Construction costs comedown?

The cost of construction materials may not be going down, but the pace of price increases is apparently slowing, which is good news for developers and project owners. "Things have definitely stabilized in the building products marketplace," says Jeff George, vice president and general manager of the Atlanta commercial group of Dallas-based general contractor Centex Construction.

The past 18 months have seen spikes of varying magnitude in the cost of concrete, steel and materials used in electrical and plumbing applications, accompanied by jumps of as much as 15 to 20 percent in petroleum-based construction materials like asphalt, according to George.

"Overall, those increases are slowing down to a more manageable three-to-six-percent per annum or so," George says. "Most things are moving up in the three percent range or below, but fabricating steel is still spiking."

Meanwhile, the slowdown in the housing market is having a positive impact on wood and drywall prices, "which are definitely seeing some softening," he adds. "I also expect prices for masonry materials to start coming down."

This year's increase in overall materials costs looks like it will run about half of last year's 10 percent to15 percent rate, says Dan Cash, senior vice president in the Atlanta office of global architectural services firm HOK.

"While the construction materials cost-increase picture has improved, owners still need to be sure they make provisions for potential cost increases in the future," Cash adds. "Owners coming to the market with project budgets that were developed a couple of years ago need to throw them out and redo them, making sure they are using today's numbers – and including a contingency in their budgets to cover escalations."

Atlanta-area forecasts

From the research operations of various brokerage houses: After ending 2006 at 19.3 percent vacant, with more than 2.6 million square feet under construction, look for the 126.1-million-square-foot metro office market to continue to expand in 2007, "led primarily by organic growth on the part of existing tenants," says CB Richard Ellis' Senior Research Coordinator Keith Pierce. "As Atlanta businesses continue to grow, and new office development attracts space users, 2007 should bring continued growth in absorption, with rental rates rising further, and a likely leveling-off of new construction as the product currently underway is completed."

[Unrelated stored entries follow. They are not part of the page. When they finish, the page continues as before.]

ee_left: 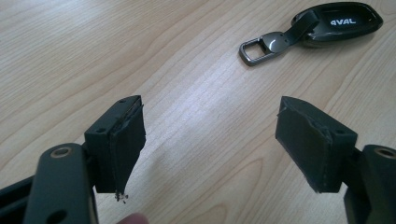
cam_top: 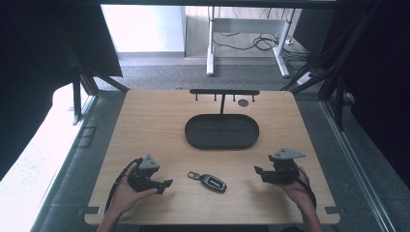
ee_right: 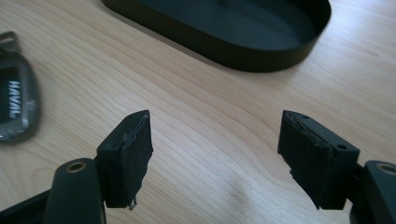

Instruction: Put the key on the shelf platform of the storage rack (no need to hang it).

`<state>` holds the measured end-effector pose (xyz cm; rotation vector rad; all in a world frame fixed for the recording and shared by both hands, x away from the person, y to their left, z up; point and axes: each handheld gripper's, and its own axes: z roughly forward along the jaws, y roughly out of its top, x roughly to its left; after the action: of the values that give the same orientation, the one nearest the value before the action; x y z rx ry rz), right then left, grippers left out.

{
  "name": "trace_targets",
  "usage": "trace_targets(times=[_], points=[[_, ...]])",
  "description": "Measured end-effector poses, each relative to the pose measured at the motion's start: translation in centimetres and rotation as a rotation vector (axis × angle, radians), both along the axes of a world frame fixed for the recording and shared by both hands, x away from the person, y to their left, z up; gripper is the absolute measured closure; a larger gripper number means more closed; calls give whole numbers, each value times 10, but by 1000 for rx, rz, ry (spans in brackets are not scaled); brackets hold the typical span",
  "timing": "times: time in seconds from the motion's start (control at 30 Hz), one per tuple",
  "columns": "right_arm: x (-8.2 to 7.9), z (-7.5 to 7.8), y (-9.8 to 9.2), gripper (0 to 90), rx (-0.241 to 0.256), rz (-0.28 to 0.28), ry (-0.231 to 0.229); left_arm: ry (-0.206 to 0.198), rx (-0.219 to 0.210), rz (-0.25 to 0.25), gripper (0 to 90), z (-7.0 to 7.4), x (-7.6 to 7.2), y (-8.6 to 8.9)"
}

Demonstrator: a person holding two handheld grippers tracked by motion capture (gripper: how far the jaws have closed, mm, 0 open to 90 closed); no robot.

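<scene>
I see both sets of jaws spread wide w/ nothing between; key fob (cam_top: 213,182) lies on desk (cam_top: 154,121) ahead of left gripper (cam_top: 163,186), beside right gripper (cam_top: 257,173).

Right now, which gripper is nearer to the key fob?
Left. The left gripper sits just beside the key fob, on its ring end. The right gripper is somewhat farther off on the other side.
</scene>
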<state>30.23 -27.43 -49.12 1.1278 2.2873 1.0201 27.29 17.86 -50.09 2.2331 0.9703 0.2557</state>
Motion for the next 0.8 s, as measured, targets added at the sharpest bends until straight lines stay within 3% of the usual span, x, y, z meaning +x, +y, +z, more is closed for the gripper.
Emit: trace_targets(times=[0.07,0.23,0.37,0.63,0.8], points=[[0,4,5,262,-4,15,0,-4,0,-5,244,1,0,0],[-1,14,25,280,-77,82,18,-15,-2,-20,244,4,-2,0],[-2,23,43,297,-87,134,34,-14,5,-29,244,4,-3,-2],[4,26,71,320,-102,226,84,-7,9,-21,244,3,-3,-3],[5,24,85,319,-161,260,88,-9,10,-25,244,3,-3,-3]])
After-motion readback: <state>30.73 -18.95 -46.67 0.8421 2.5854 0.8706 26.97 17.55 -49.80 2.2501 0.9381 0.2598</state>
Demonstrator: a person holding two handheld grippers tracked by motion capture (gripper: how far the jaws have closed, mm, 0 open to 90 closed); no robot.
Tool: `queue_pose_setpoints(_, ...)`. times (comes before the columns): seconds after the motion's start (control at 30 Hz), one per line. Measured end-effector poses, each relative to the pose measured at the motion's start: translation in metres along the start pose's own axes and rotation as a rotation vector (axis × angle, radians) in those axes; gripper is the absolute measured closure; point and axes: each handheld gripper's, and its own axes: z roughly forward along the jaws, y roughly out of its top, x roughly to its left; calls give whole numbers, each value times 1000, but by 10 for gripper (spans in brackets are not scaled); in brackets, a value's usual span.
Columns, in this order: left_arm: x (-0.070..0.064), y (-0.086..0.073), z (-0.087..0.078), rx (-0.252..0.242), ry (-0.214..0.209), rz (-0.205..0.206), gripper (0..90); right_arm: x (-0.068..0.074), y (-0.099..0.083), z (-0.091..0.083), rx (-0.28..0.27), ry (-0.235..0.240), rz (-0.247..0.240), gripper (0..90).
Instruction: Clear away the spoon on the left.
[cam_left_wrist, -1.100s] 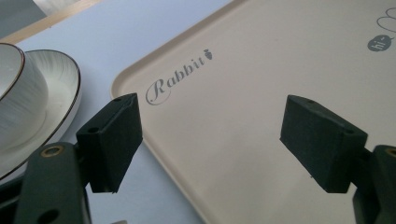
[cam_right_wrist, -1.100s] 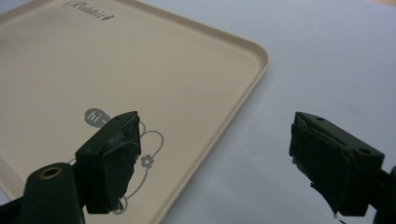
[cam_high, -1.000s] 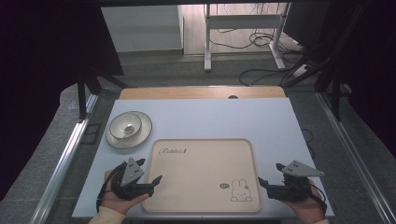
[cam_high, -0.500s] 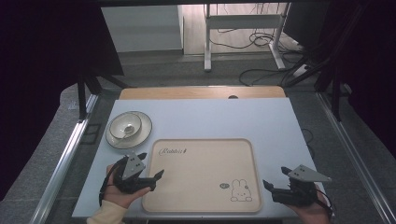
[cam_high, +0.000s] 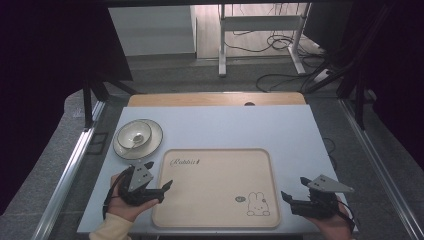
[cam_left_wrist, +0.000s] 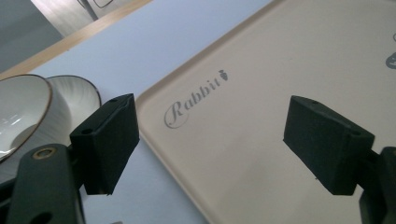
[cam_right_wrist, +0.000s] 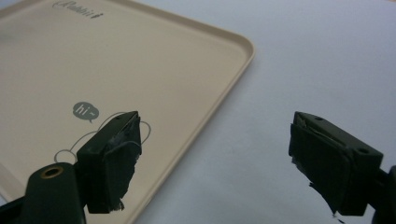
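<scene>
A beige tray (cam_high: 215, 175) with "Rabbit" lettering and a bunny drawing lies at the table's near middle. My left gripper (cam_high: 160, 175) is held at the tray's left edge, open. In the left gripper view, the left gripper (cam_left_wrist: 219, 149) has the tray's (cam_left_wrist: 280, 70) rim running between its jaws. My right gripper (cam_high: 292, 189) is open just off the tray's near right corner. In the right gripper view, the right gripper's (cam_right_wrist: 215, 158) jaws straddle the tray's (cam_right_wrist: 116, 60) right edge. Nothing is held in either gripper.
A white bowl (cam_high: 134, 134) sits on a white plate (cam_high: 154, 135) beyond the left gripper, close to the tray's far left corner; bowl (cam_left_wrist: 18, 112) and plate (cam_left_wrist: 77, 95) lie left of the jaws. The pale blue tabletop (cam_high: 280, 130) ends in a wooden strip (cam_high: 215, 99).
The left gripper has edged slightly forward along the tray's left side. The right gripper has drifted back towards the near edge and a little to the right. Both stay open.
</scene>
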Motion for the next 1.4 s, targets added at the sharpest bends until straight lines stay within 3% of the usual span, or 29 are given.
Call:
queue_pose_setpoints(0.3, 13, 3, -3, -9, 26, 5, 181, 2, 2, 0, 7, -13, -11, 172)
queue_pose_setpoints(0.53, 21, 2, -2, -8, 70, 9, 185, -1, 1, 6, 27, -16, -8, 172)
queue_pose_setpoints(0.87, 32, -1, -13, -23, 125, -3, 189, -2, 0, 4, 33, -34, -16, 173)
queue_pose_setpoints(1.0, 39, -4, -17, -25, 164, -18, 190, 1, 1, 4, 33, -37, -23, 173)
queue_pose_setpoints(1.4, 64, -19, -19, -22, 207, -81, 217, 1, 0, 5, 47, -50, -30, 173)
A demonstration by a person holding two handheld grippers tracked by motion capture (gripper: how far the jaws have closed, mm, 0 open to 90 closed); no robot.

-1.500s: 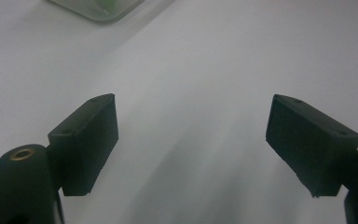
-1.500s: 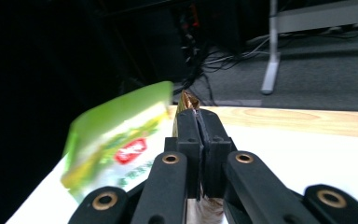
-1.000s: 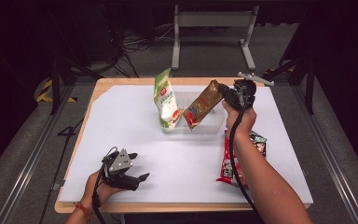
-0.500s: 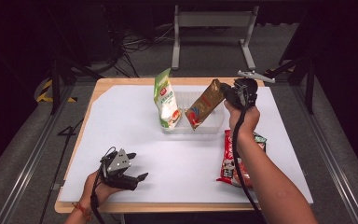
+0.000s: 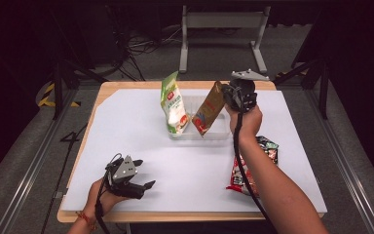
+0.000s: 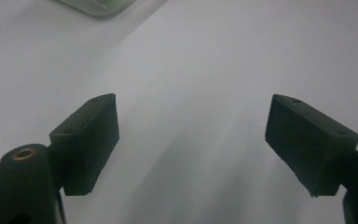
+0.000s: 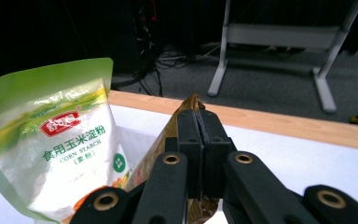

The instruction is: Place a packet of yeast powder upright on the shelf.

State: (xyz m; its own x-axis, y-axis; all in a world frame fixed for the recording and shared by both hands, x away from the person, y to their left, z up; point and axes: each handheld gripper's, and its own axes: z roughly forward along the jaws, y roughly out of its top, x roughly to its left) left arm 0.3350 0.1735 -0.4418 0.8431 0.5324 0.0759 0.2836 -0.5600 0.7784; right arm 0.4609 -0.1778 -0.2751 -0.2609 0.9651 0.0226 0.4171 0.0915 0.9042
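Dark floor and cable clutter surrounded a wooden table (image 5: 102, 100) covered with a white sheet (image 5: 195, 165). Toward twelve o'clock on that sheet sat a clear plastic bin (image 5: 219, 132), and a green corn starch pouch (image 5: 173, 105) stood upright in its nine o'clock end, probably leaning on the wall to stay up. The right gripper (image 5: 237, 93) had its jaws pressed together on the top edge of a brown snack pouch (image 5: 209, 109), whose bottom reached down into the bin beside the corn starch; pinching the seal likely let the pouch hang tilted so it could be lowered in on end. At four o'clock, a red snack packet (image 5: 241, 170) lay flat, partly under the person's right forearm, seemingly waiting its turn. The left gripper (image 5: 139, 187) rested near seven o'clock with its jaws wide apart over bare sheet, holding nothing and apparently idle.
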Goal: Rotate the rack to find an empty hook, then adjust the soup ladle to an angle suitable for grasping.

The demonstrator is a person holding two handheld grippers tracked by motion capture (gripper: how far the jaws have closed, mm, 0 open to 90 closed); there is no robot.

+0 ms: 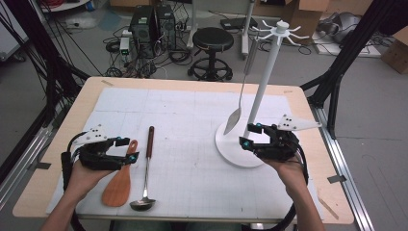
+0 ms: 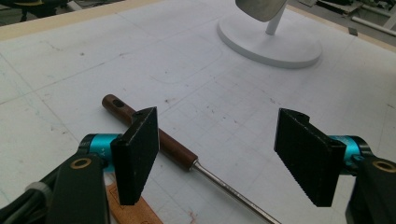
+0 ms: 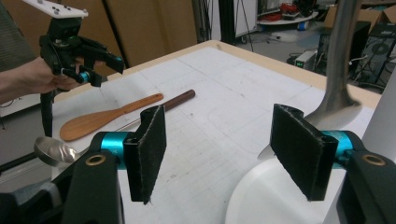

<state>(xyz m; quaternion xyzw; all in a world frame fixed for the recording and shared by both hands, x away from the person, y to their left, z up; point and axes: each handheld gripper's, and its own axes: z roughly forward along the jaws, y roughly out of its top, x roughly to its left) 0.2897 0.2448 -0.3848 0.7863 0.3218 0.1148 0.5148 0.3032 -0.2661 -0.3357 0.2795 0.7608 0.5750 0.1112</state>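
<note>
Room: a lab floor with computer towers, a black stool (image 1: 212, 41) and loose cables beyond the far edge of my surface (image 1: 192, 144).
Surface: wooden top under a white gridded mat.
Left tongs (image 1: 126, 149): near the left edge, jaws wide, nothing between them.
Ladle (image 1: 146, 168): lies just right of the wooden spatula (image 1: 120, 180), bowl toward the near edge, brown handle pointing away.
Right tongs (image 1: 250, 135): wide and empty, over the rack (image 1: 262, 91) base at the right edge.
Hung spoon (image 1: 238, 103): already on a rack arm.
Step, I judge: take the ladle; I would straddle its brown handle squarely, then close.
</note>
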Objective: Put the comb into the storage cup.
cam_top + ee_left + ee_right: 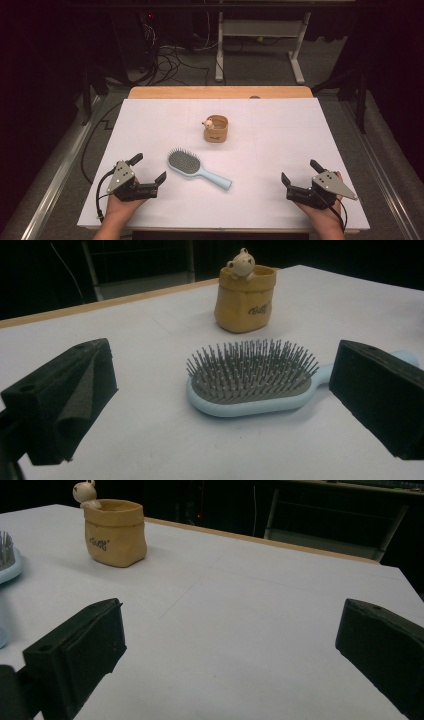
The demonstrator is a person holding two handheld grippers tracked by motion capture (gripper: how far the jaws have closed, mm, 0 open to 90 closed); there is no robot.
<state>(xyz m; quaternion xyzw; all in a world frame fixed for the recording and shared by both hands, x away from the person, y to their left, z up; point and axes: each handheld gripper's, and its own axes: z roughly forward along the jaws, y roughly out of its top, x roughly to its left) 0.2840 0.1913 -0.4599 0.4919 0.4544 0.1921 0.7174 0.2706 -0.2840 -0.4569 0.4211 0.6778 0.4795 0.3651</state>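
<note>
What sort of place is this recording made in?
Probably a lab or workshop recording station, not a home: a wooden table under a white sheet, a tangle of black cables on the grey floor, and a white metal desk frame behind, against dark surroundings.

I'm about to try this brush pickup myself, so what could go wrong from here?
1. The hairbrush lies flat, bristles up; the open left gripper may slip on its low rounded rim or snag the bristles.
2. Its slim handle points toward the right gripper, so lifting by the head alone might tip it.
3. The small yellow pot behind could be knocked over by a forward push.
</note>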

Retail-wise, demographic shifts are creating retail opportunities and challenges in markets throughout the nation, reports Peter D. Kozel, executive managing director of Research and Real Estate Strategies for New York-based Newmark Knight Frank. In the recently released report " Shifting U.S. Demographics Create Retail Opportunities and Challenges," Kozel indicates that over the next five years, "Atlanta will see the emergence of retail categories that hardly existed in this metro 10 years ago." He adds, "The senior population will emerge as a critical component of the consuming public, and Asian and Hispanic populations will reach a critical mass in terms of numbers and purchasing power."

In the industrial department, look for vacancy to hover around the 11.5 percent rate, absorption in the 6 million to 8 million-square-foot range, and 8 million square feet of new space to be delivered in Atlanta next year, according to Colliers Spectrum Cauble Director of Research Scott Amoson. "The transportation industry, including port, rail and trucking activities, will continue to do well," he says, "which could lead to growth of logistics companies in and around the airport and metro Atlanta's multi-modal facilities next year."

The two unknowns in the market are the ultimate disposition of the now-idled Ford plant in Hapeville and General Motors plant in Doraville. "My guess is Ford's plant will be purchased for airport expansion or new industrial development," Amoson says. "GM's plant is another story, since the market could support a mixed-use redevelopment, including retail, multi-family or office space."